Reprinted from Caribbean Net News
caribbeannetnews.com
Haitians with AIDS hit by broken promises of aid
Published on Thursday, July 22, 2010
by Sabrina Guillard
VIENNA, Austria (AFP) -- As Haiti struggles to rebuild itself after a devastating earthquake, people with AIDS are still waiting for aid promised to them before the catastrophe, activists here said on Tuesday.
There are some 120,000 people with the human immunodeficiency virus or HIV in Haiti, which was hit by a huge earthquake on January 12, killing 250,000 people and leaving 1.5 million homeless.
An international pledge of 500 million dollars (385 million euros) in reconstruction aid has been slow in materialising, with the World Bank saying last week that the fund was only 20 percent full.
But people with HIV and AIDS are suffering even more as their previously promised aid also continues to trickle in only very slowly or not at all, according to organisations attending the World AIDS Conference this week in Vienna.
"It's very difficult for grassroots organisations to operate since the quake. We simply don't have the means to do so," said Liony Acclus, head of PHAP+, a Haitian coalition of organisations for people with AIDS.
Around 90 percent of all funding for AIDS in Haiti comes from abroad, Acclus said.

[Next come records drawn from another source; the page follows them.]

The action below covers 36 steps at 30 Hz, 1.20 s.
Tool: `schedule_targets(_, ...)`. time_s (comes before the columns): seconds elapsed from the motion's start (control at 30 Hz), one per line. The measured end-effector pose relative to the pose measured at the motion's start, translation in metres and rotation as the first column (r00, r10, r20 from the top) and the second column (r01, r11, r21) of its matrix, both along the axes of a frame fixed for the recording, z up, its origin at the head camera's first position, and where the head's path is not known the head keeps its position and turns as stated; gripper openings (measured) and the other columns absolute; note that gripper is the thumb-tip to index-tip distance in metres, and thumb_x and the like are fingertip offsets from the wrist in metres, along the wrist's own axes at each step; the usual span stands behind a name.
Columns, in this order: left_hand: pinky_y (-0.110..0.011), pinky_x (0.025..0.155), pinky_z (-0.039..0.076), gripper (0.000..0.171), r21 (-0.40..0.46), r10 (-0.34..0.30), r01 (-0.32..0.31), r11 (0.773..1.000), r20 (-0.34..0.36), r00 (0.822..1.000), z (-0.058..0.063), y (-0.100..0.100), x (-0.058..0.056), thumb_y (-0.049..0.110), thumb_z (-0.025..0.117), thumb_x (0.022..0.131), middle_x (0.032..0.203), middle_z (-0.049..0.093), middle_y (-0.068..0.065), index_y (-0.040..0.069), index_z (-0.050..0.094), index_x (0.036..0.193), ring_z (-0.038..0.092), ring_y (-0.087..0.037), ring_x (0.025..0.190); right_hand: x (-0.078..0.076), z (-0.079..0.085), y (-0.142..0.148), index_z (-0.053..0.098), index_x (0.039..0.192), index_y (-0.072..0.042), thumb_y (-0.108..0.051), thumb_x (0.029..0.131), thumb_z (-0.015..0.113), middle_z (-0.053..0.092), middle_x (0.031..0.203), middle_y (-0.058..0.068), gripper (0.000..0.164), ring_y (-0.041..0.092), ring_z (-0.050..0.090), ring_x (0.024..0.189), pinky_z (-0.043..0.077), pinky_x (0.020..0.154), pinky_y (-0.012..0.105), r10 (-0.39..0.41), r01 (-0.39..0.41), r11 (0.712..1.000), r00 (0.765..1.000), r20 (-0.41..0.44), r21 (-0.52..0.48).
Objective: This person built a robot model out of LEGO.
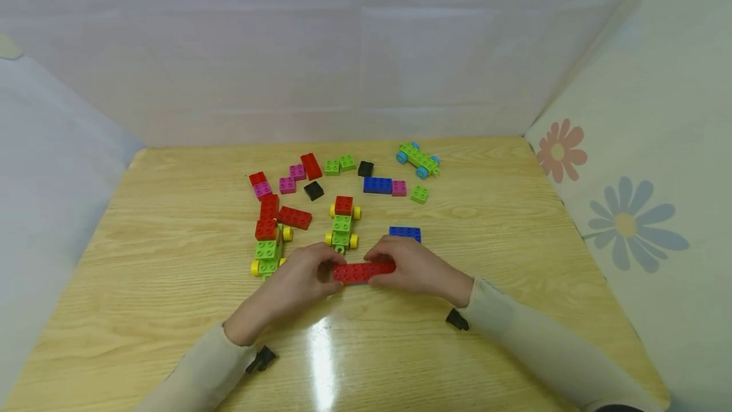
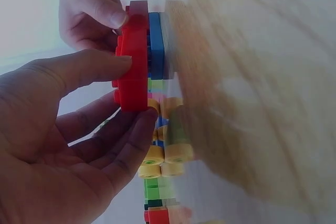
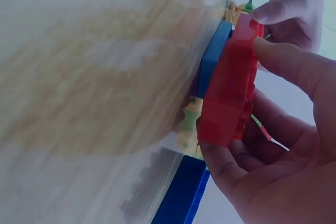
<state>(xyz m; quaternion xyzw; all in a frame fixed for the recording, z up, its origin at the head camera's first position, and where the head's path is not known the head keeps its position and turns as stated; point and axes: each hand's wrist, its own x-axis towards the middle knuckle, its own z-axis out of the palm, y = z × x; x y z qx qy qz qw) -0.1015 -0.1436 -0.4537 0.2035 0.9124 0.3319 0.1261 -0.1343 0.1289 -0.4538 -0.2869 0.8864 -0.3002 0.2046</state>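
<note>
Near the front middle of the table, red bricks (image 1: 360, 271) lie in a row across a blue brick (image 2: 156, 45), studs up. My left hand (image 1: 297, 280) pinches the left end of the red bricks between thumb and fingers. At the opposite end, my right hand (image 1: 416, 267) grips them the same way. In the right wrist view the red bricks (image 3: 228, 87) overhang the blue brick (image 3: 214, 51) toward the right hand. From the head, the blue brick is mostly hidden under the red. Another blue brick (image 1: 405, 233) lies just beyond the right hand.
Beyond the hands stand a yellow-wheeled green car (image 1: 342, 224) with a red brick on top and a similar car (image 1: 267, 250) to its left. A blue-wheeled green base (image 1: 418, 159) sits at the back right. Several loose red, pink, green, black and blue bricks (image 1: 377, 185) lie behind.
</note>
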Motion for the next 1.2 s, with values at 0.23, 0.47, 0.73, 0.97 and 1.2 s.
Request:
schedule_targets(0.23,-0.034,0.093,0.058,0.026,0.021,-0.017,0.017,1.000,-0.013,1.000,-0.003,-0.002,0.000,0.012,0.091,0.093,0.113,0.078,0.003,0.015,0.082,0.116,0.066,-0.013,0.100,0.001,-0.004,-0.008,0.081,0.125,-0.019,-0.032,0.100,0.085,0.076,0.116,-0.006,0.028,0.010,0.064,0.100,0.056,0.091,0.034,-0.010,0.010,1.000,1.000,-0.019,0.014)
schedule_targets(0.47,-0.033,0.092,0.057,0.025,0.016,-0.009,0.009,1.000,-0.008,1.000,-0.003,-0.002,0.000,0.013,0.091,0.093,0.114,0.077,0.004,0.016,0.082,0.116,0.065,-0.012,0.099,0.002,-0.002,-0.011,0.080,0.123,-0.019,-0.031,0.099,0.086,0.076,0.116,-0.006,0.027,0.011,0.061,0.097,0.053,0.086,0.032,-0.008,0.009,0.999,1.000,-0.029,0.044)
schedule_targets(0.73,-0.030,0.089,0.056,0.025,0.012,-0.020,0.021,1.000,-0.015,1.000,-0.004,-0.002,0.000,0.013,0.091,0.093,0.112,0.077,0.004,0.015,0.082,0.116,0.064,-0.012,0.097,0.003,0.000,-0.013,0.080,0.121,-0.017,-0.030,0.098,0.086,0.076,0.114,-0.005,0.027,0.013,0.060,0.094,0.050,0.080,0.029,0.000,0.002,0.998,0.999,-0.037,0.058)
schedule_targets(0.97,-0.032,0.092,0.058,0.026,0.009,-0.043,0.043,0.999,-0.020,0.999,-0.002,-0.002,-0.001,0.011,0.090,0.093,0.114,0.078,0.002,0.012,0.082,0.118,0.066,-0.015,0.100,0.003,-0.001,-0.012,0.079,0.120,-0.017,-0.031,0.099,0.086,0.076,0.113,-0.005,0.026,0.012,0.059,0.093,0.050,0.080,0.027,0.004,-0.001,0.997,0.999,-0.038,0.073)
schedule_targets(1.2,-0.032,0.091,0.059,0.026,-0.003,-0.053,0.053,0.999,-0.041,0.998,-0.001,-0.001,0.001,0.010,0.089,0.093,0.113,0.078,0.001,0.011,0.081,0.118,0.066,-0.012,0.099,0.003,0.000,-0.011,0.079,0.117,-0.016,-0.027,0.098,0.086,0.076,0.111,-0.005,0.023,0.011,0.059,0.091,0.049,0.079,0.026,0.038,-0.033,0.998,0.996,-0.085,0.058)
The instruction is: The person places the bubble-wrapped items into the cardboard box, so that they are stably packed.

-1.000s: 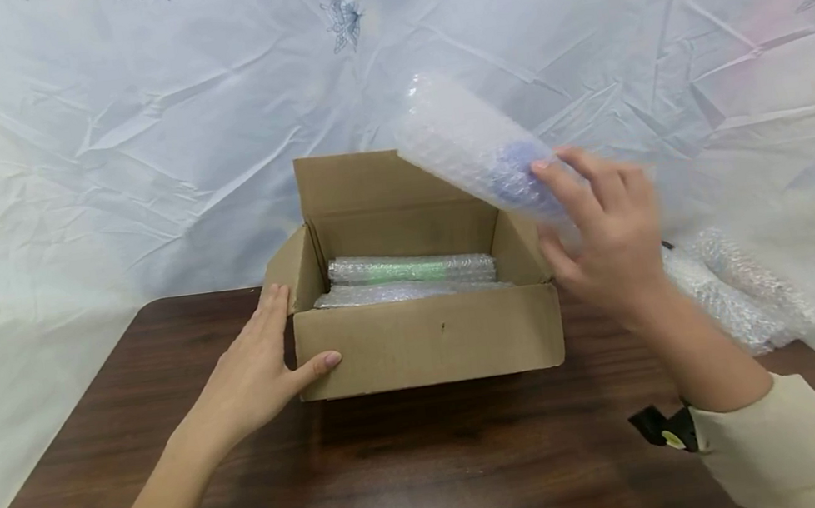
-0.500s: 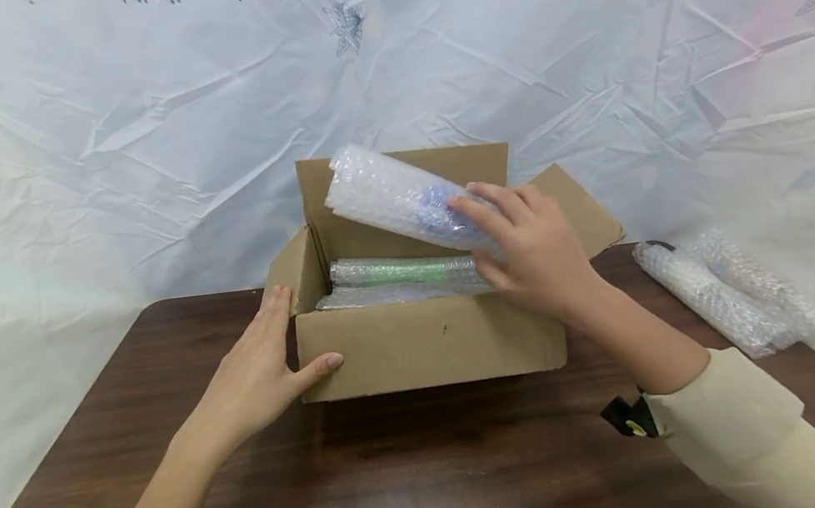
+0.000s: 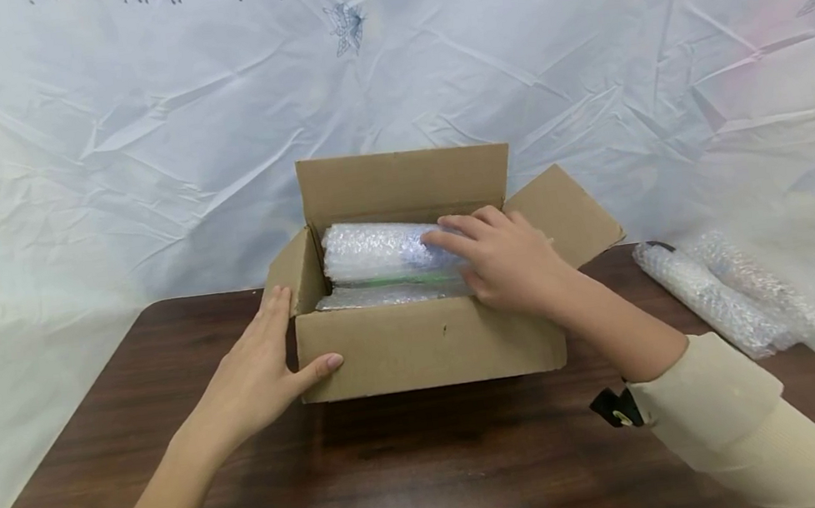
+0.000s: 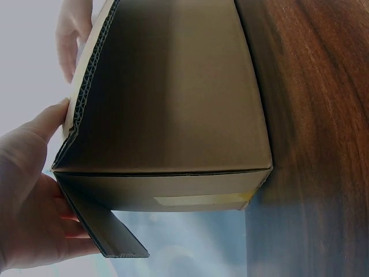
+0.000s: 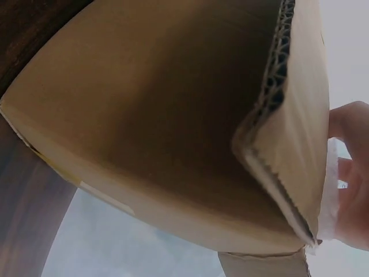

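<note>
An open cardboard box (image 3: 429,344) stands on the table with its flaps folded out. My left hand (image 3: 255,372) rests at its front left corner, the thumb on the front flap and the straight fingers along the left flap (image 3: 292,271). Inside the box, my right hand (image 3: 510,263) holds the right end of a bubble-wrapped roll (image 3: 369,250) with a bluish patch. This roll lies level along the back, over a bubble-wrapped item with a green band (image 3: 388,280). Another bubble-wrapped item (image 3: 374,295) lies in front. My right fingers cover part of the contents.
Two bubble-wrapped rolls (image 3: 714,299) lie at the table's right edge. The box's right flap (image 3: 565,215) slants outward beside my right forearm, and the back flap (image 3: 402,179) stands up. Behind the dark wooden table (image 3: 432,469) hangs a pale printed cloth (image 3: 214,142).
My right hand has carried the bubble-wrapped roll left and down from above the box's right side into the box, levelling it. The left hand has stayed at the corner.
</note>
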The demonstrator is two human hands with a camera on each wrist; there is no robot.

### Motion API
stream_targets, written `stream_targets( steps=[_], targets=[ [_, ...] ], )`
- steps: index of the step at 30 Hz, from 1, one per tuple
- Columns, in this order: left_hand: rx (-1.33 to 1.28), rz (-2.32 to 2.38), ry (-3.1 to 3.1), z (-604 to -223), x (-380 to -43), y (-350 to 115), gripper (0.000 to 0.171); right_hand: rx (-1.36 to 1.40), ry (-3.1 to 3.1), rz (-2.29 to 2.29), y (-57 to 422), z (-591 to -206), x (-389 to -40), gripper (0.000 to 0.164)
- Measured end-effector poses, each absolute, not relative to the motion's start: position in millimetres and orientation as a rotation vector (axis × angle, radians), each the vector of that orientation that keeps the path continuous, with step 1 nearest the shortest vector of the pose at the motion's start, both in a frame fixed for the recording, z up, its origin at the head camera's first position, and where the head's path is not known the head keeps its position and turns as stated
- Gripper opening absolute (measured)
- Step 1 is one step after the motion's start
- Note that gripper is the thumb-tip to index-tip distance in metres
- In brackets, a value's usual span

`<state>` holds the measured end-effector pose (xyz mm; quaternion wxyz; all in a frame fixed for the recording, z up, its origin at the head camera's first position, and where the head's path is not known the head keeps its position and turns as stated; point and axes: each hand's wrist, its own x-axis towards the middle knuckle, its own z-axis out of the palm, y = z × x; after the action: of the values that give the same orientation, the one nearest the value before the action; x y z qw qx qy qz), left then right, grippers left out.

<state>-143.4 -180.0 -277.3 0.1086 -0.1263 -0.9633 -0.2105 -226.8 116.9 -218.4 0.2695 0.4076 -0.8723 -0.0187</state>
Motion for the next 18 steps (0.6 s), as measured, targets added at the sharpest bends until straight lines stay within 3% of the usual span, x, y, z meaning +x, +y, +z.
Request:
stream_targets(
  steps=[18],
  targets=[
    [-0.37, -0.624, -2.825, -276.7, -141.8, -179.2, 0.109, 1.108, -2.483, -0.143, 108.2, -213.7, -235.3, 0.053]
  ],
)
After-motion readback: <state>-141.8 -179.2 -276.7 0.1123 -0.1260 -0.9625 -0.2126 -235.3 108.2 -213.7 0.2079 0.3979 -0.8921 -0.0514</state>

"Since the quake, the programmes set up by international organisations to help people with AIDS to earn a living are no longer operating," complained Edner Boucicaut, head of Housing Works, a non-governmental organisation.
It was still common practice that prospective employees had to prove they were HIV negative to get work, Boucicaut said.
"We have to stop helping Haiti on paper and start taking action," said Liony Acclus.
However, there are more optimistic voices.
"We've lost 70 percent of our office space. But that isn't stopping us working," said Jean-William Pape, director of the Haitian NGO Gheskio.
"The situation is not going to deteriorate, because health organisations are well organised."
"What we hear about Haiti is always very negative, but before the earthquake, good things were happening there, in the health sector particularly," said Jonathan Quick, director of Management Sciences for Health (MSH).
The prevalence rate of HIV in Haiti has declined from 6.2 percent in 1993 to 2.2 percent in the middle of this decade, Quick noted.
Free care for people with AIDS, HIV tests and preliminary treatments are still available, Edner Boucicaut of Housing Works conceded.
"But we still don't have second-line antiretrovirals (drugs used when a patient develops a resistance to the first treatment), and even before the quake, 43,000 people were not receiving treatment," he said.
The organisations all share the view that the entire population be integrated into the process of reconstruction.
In a joint statement, NGOs Gheskio, MSH, the Global Health Council and Partners in Health, called on the international community to direct its support to a "'whole of society' integrated approach to strengthening health systems as the best way to sustain HIV/AIDS prevention, care and treatment over the long term".
Edner Boucicaut complained of a lack of coordination in the programmes of the NGOs and the government.
"Integrate us into your programmes," he said.
There is a general scepticism towards the public authorities in Haiti, with organisations saying people expect more of the UN's special envoy Bill Clinton than their own president Rene Preval.